Devredeki elektrik akımı, her zaman bazı eylemleriyle kendini gösterir. Bu, hem belirli bir yükte çalışma hem de akımın beraberindeki eylemi olabilir. Böylece, akımın etkisiyle, belirli bir devrede varlığı veya yokluğu yargılanabilir: eğer yük çalışıyorsa, bir akım vardır. Akımla ilgili tipik bir fenomen gözlemlenirse, devrede akım vardır, vb.

Genel olarak, elektrik akımı çeşitli eylemlere neden olabilir: termal, kimyasal, manyetik (elektromanyetik), hafif veya mekanik ve farklı tür akımın etkileri genellikle aynı anda ortaya çıkar. Akımın bu fenomenleri ve eylemleri bu makalede tartışılacaktır.

Elektrik akımının termal etkisi

Bir iletkenden doğrudan veya alternatif bir elektrik akımı geçtiğinde iletken ısınır. Bu tür ısıtma iletkenleri farklı koşullar ve uygulamalar şunlar olabilir: metaller, elektrolitler, plazma, metal eriyikleri, yarı iletkenler, yarı metaller.


En basit durumda, örneğin bir nikrom telden bir elektrik akımı geçerse, o zaman ısınır. Bu fenomen ısıtma cihazlarında kullanılır: elektrikli su ısıtıcılarında, kazanlarda, ısıtıcılarda, elektrikli sobalarda vb. Elektrik ark kaynağında, elektrik arkının sıcaklığı genellikle 7000 ° C'ye ulaşır ve metal kolayca erir - bu aynı zamanda termal etkidir. akımın.

Devre bölümünde açığa çıkan ısı miktarı, bu bölüme uygulanan gerilime, akan akımın değerine ve akış süresine () bağlıdır.

Ohm yasasını devrenin bir bölümü için dönüştürerek, ısı miktarını hesaplamak için voltaj veya akım kullanmak mümkündür, ancak o zaman devrenin direncini bilmek zorunludur, çünkü akımı sınırlayan ve neden olan odur. , aslında, ısıtma.
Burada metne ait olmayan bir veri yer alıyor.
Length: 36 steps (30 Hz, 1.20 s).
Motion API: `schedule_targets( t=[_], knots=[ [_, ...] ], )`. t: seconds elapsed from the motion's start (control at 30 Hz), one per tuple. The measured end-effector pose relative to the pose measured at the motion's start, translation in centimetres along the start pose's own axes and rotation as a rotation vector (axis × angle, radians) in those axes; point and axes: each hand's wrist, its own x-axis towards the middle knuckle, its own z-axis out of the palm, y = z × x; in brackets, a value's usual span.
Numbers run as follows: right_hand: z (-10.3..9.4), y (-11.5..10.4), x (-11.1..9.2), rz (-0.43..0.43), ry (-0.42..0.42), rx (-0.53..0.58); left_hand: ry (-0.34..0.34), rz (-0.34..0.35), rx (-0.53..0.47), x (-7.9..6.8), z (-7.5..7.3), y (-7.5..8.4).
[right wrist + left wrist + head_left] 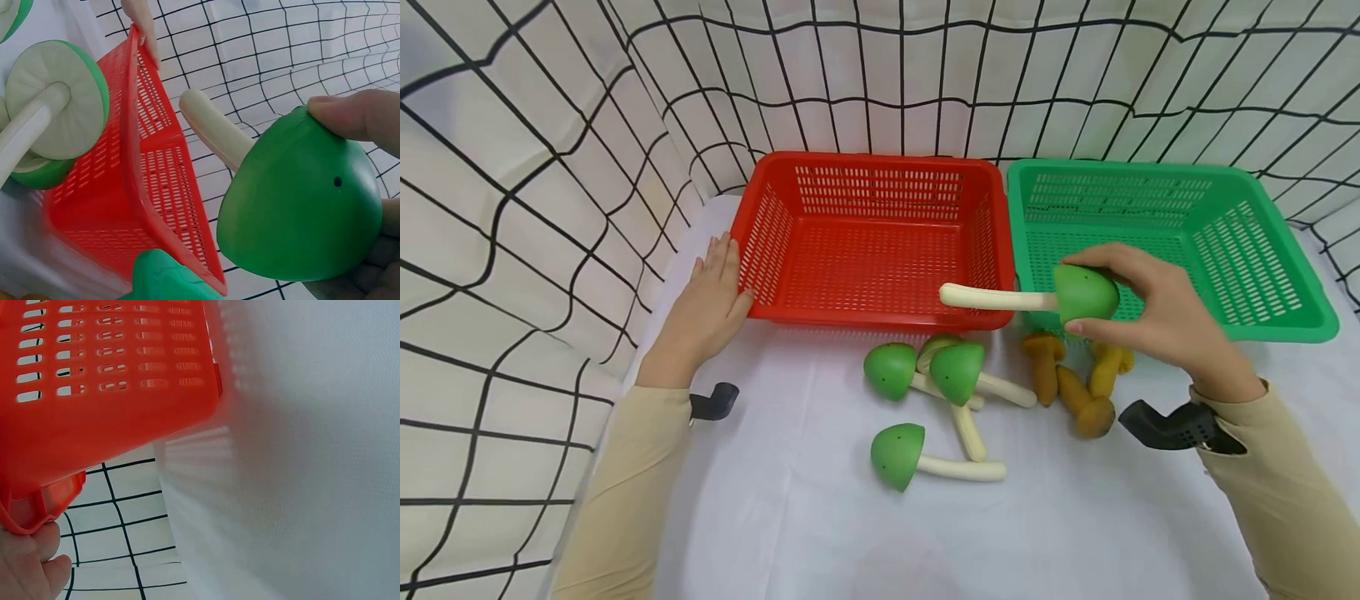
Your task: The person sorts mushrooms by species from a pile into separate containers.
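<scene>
My right hand (1157, 312) grips a green-capped toy mushroom (1078, 293) by its cap, held above the table near the green basket (1292, 321); its cream stem points left over the red basket's (760, 242) front right corner. The right wrist view shows this mushroom (300, 200) close up, with fingers (356, 115) on its cap. My left hand (711, 300) lies flat with straight fingers against the red basket's left wall. Several more green mushrooms (897, 454) and brown mushrooms (1078, 400) lie on the white cloth in front of the baskets.
Both baskets are empty and stand side by side at the back of the white-covered table (790, 517). A white cloth with a black grid (512, 208) walls the area on the left and behind. The red basket's corner (37, 512) fills the left wrist view.
</scene>
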Motion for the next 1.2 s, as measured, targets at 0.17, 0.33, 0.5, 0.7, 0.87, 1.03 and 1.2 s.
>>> schedule_targets(
  t=[0.17,0.33,0.5,0.7,0.87,1.03,1.2],
  knots=[
    [1.3,0.4,1.3,0.066,-0.015,0.026,0.004,0.0,0.003,0.1,0.1,0.0],
    [2.6,0.8,2.7,0.074,-0.032,0.046,0.008,0.0,0.003,0.1,0.1,0.0],
    [4.1,1.3,3.7,0.069,-0.026,0.105,0.011,0.002,-0.003,0.2,0.1,0.0],
    [5.8,1.5,4.9,0.057,-0.01,0.169,0.013,0.0,-0.002,0.2,0.2,0.0],
    [6.7,1.4,5.7,0.07,-0.021,0.194,0.008,-0.003,-0.007,0.2,0.1,0.1],
    [7.3,1.6,6.2,0.085,-0.027,0.22,0.003,-0.008,-0.004,0.1,0.0,0.1],
    [8.0,1.8,6.6,0.122,-0.031,0.212,0.009,-0.01,0.0,0.1,0.0,0.2]
  ],
)
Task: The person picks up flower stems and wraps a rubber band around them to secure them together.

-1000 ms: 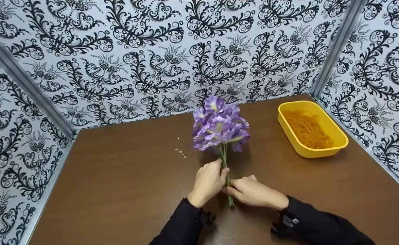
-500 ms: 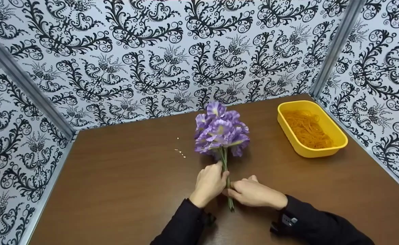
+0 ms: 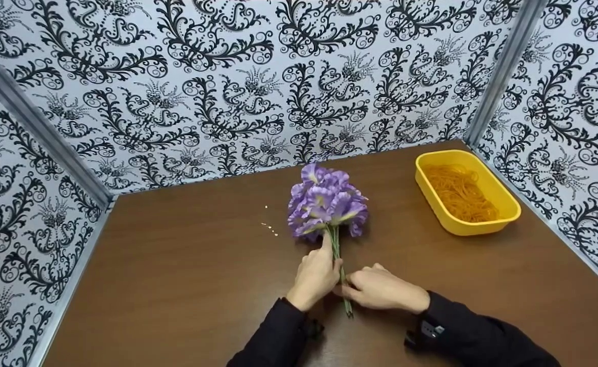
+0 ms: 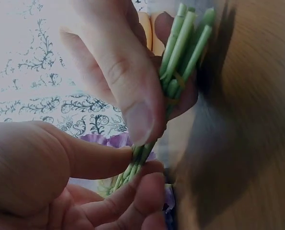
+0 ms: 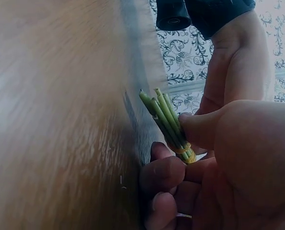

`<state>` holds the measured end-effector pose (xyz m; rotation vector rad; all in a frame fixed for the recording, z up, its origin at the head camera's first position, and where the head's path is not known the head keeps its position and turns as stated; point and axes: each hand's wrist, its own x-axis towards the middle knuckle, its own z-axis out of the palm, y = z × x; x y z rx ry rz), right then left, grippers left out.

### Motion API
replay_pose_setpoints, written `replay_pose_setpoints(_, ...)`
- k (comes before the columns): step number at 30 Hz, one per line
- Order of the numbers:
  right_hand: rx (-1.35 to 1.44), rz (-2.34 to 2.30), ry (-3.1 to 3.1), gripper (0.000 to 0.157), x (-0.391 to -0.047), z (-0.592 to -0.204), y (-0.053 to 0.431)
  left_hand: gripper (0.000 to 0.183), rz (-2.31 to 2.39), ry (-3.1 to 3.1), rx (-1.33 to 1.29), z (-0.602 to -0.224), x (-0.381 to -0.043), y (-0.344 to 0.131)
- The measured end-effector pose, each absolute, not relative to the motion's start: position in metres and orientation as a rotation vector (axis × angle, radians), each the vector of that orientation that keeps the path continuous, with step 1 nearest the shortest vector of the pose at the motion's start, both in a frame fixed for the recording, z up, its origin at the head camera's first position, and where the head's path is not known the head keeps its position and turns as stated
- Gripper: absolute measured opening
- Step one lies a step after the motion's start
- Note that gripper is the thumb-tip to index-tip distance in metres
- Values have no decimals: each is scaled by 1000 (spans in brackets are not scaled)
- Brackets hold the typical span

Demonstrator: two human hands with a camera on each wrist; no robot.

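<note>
A bunch of purple artificial flowers points away from me, its green stems running down between both hands. My left hand pinches the stems below the blossoms between thumb and fingers, its index finger reaching up to the flower heads. Lower down, near the stem ends, my right hand grips the same stems with thumb and fingers. A yellow rubber band circles the stems beside the right fingers in the right wrist view. In the left wrist view, the right thumb lies across the stems.
A yellow tub at the back right holds a heap of orange-yellow rubber bands. Several small white crumbs lie on the brown table left of the flowers. Patterned walls enclose the back and sides.
The flower heads have come down toward me and slightly left. My left index finger has straightened up along the stems to the blossoms. My right hand has stayed nearly in place.
</note>
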<state>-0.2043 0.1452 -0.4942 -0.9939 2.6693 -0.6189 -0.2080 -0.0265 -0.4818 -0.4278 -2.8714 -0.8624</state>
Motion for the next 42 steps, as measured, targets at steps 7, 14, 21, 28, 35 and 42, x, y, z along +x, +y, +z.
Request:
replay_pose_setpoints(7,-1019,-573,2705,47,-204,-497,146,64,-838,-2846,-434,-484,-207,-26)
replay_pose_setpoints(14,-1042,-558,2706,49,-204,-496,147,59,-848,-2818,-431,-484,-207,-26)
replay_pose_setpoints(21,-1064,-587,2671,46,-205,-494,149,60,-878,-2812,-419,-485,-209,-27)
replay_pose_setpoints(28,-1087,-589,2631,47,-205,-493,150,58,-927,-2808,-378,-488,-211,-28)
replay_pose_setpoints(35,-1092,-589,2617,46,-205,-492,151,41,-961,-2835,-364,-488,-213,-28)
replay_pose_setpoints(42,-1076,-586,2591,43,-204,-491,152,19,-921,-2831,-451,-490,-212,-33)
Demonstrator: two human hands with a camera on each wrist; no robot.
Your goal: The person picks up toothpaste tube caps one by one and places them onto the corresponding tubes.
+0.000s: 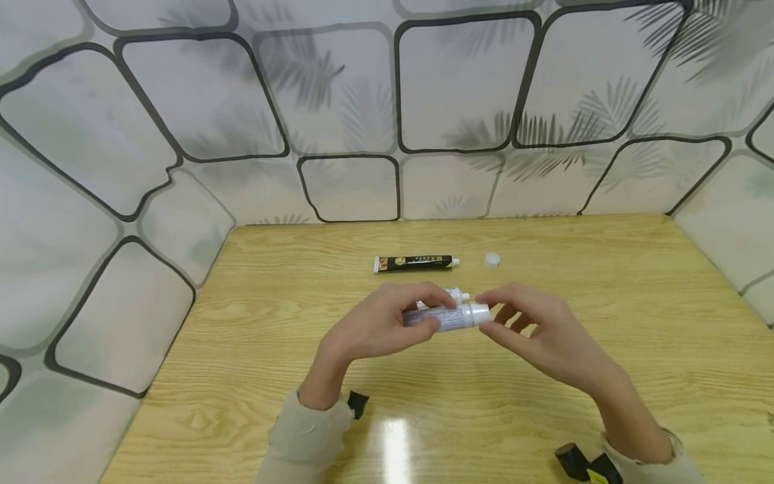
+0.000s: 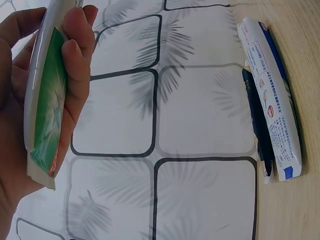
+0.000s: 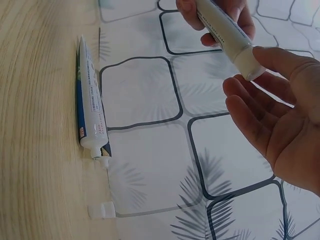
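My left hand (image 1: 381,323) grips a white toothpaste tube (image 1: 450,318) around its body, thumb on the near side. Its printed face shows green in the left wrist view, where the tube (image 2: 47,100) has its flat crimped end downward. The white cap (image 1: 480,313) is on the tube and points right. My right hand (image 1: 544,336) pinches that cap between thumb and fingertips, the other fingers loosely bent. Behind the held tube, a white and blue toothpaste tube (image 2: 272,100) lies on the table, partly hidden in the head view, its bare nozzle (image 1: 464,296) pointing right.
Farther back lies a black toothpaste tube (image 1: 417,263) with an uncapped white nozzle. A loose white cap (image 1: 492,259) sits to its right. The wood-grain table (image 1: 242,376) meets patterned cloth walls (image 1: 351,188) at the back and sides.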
Veya devredeki akımı ve voltajı bilerek, açığa çıkan ısı miktarını kolayca bulabilirsiniz.

Elektrik akımının kimyasal etkisi

Doğrudan elektrik akımının etkisi altında iyon içeren elektrolitler - bu kimyasal etki akım. Elektroliz sırasında negatif iyonlar (anyonlar) pozitif elektrota (anot) çekilir ve pozitif iyonlar (katyonlar) negatif elektrota (katot) çekilir. Yani, elektrolitte bulunan maddeler, elektroliz sürecinde, akım kaynağının elektrotları üzerinde salınır.

Örneğin, bir çift elektrot belirli bir asit, alkali veya tuz çözeltisine daldırılır ve devreden bir elektrik akımı geçtiğinde, bir elektrotta pozitif bir yük, diğerinde negatif bir yük oluşur. Çözeltide bulunan iyonlar, zıt yük ile elektrot üzerinde birikmeye başlar.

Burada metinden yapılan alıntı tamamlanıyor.